= Problem to solve =
Copy out each line of the listing below where the string "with" appears.

= Source material =
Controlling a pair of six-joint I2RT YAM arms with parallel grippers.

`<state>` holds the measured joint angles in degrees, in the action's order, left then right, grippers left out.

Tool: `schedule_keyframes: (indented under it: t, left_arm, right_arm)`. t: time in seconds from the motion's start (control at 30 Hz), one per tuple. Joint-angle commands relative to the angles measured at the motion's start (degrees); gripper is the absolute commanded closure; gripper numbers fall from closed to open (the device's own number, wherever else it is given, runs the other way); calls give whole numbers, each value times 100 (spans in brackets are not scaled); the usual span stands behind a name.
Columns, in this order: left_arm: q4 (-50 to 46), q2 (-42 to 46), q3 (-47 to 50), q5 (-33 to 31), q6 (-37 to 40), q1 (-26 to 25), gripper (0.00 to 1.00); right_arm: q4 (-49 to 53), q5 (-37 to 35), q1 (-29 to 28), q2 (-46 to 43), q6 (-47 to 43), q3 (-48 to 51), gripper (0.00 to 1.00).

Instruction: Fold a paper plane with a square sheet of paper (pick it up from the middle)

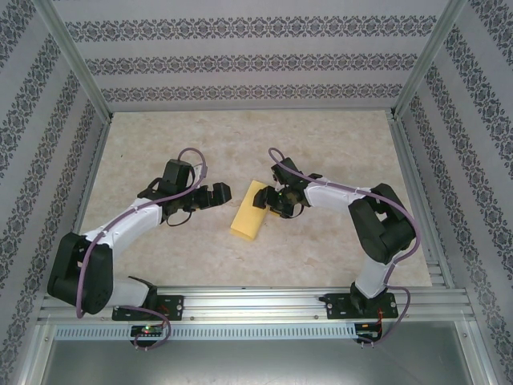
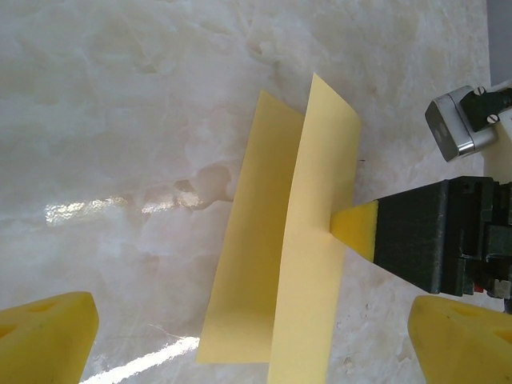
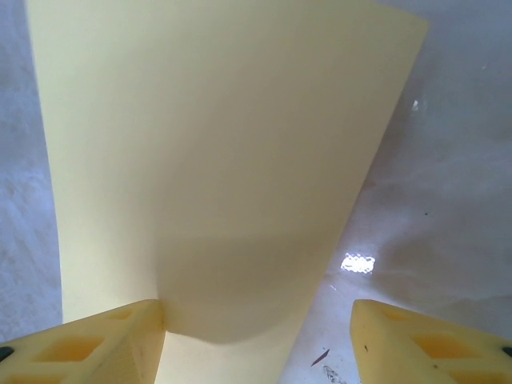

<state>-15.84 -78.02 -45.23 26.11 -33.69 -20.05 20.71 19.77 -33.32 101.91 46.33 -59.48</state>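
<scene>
Shows the square sheet of paper [image 1: 248, 210], folded into a long strip, at the middle of the counter [image 1: 337, 144]. Finds left end effector [image 1: 218, 195] spread wide, clear of it; right end effector [image 1: 271, 200] spread too, one pad [image 2: 356, 228] touching the strip's edge. Loses the strip's near end past the bottom of both wrist views.

Top view looks down from high behind; both wrist views sit close, sharing the paper [image 2: 308, 240]

Left arm [image 1: 120, 228]: stretched forward from its base, angled inward.
Left gripper [image 1: 215, 195]: jaws spread wide, pointing toward the other gripper.
Right arm [image 1: 377, 220]: elbow folded at the outer side, forearm reaching inward.
Right gripper [image 1: 271, 200]: jaws parted, tilted downward.
</scene>
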Motion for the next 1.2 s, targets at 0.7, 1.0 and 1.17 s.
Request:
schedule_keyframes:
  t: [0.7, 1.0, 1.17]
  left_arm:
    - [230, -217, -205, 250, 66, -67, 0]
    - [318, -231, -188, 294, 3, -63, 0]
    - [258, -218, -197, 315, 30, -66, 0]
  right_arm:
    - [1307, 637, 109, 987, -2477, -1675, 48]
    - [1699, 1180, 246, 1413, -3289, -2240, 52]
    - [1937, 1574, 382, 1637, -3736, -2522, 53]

= Finished exercise =
Controlling a pair of six-joint I2RT YAM arms with parallel grippers.
Instruction: Fold a paper plane with a square sheet of paper (pick it up from the middle)

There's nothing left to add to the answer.